BEGIN DATASET EXCERPT

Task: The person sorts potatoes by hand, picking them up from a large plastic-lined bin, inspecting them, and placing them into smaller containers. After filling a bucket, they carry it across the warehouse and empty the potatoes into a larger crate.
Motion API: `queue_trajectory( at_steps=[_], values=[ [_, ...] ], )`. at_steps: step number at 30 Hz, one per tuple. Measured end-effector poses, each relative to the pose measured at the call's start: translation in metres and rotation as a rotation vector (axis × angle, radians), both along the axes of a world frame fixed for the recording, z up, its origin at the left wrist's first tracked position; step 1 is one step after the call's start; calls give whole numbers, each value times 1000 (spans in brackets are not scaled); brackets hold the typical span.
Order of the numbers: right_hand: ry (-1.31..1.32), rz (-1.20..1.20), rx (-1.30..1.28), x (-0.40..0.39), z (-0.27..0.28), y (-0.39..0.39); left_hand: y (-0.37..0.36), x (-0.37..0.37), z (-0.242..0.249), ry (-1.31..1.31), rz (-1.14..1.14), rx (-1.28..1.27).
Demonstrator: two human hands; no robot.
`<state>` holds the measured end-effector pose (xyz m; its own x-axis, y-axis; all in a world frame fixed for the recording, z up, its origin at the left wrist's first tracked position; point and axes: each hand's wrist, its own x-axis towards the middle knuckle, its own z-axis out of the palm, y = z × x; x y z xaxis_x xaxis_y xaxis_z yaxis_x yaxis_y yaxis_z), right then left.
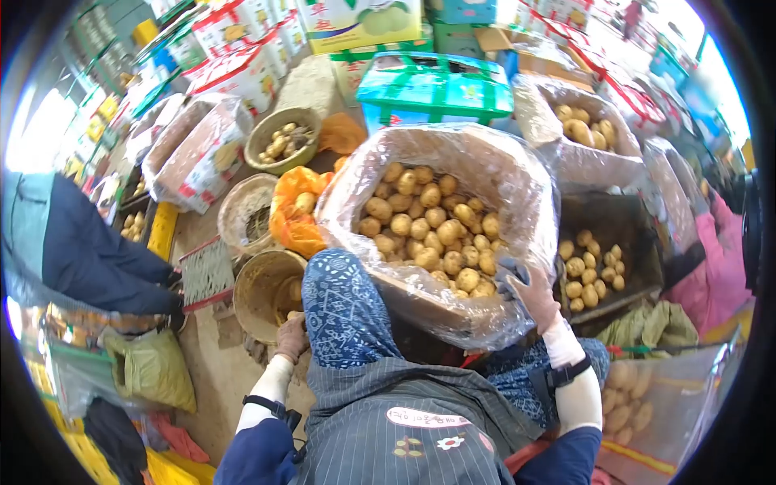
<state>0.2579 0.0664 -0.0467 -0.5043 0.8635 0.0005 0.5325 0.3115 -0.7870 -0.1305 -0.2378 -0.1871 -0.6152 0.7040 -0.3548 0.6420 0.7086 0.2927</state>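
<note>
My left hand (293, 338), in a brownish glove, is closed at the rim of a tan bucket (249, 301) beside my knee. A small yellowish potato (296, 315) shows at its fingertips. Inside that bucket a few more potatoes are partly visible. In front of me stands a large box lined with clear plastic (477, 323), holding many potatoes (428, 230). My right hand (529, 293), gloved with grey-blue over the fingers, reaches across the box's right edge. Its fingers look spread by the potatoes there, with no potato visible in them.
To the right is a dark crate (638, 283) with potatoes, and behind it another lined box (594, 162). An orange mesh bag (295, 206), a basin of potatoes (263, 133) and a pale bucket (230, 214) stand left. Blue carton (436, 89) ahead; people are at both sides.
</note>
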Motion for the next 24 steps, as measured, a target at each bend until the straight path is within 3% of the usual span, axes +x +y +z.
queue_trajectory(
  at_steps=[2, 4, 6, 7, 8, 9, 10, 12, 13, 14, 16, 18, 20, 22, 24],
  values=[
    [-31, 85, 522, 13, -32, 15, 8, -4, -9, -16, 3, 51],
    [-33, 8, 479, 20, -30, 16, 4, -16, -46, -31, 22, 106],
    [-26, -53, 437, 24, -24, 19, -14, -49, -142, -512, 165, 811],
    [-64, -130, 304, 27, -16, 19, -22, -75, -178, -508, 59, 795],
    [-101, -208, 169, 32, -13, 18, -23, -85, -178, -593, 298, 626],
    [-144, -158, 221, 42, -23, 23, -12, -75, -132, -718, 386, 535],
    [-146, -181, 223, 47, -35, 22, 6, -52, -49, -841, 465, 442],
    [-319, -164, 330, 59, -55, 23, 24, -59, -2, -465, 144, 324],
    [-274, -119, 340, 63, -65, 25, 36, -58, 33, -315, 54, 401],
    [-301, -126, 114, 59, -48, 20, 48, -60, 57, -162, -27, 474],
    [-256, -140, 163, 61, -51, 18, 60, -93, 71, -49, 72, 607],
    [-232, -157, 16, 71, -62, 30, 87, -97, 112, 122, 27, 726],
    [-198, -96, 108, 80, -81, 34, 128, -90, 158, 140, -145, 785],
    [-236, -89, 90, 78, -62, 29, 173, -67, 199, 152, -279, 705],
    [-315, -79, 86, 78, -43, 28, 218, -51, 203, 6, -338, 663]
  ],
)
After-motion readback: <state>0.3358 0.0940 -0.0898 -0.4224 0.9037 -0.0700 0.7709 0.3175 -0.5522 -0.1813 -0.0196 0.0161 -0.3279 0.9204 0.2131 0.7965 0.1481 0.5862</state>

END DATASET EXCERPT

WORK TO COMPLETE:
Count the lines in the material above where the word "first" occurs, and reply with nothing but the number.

ANSWER TO THIS EXERCISE:
2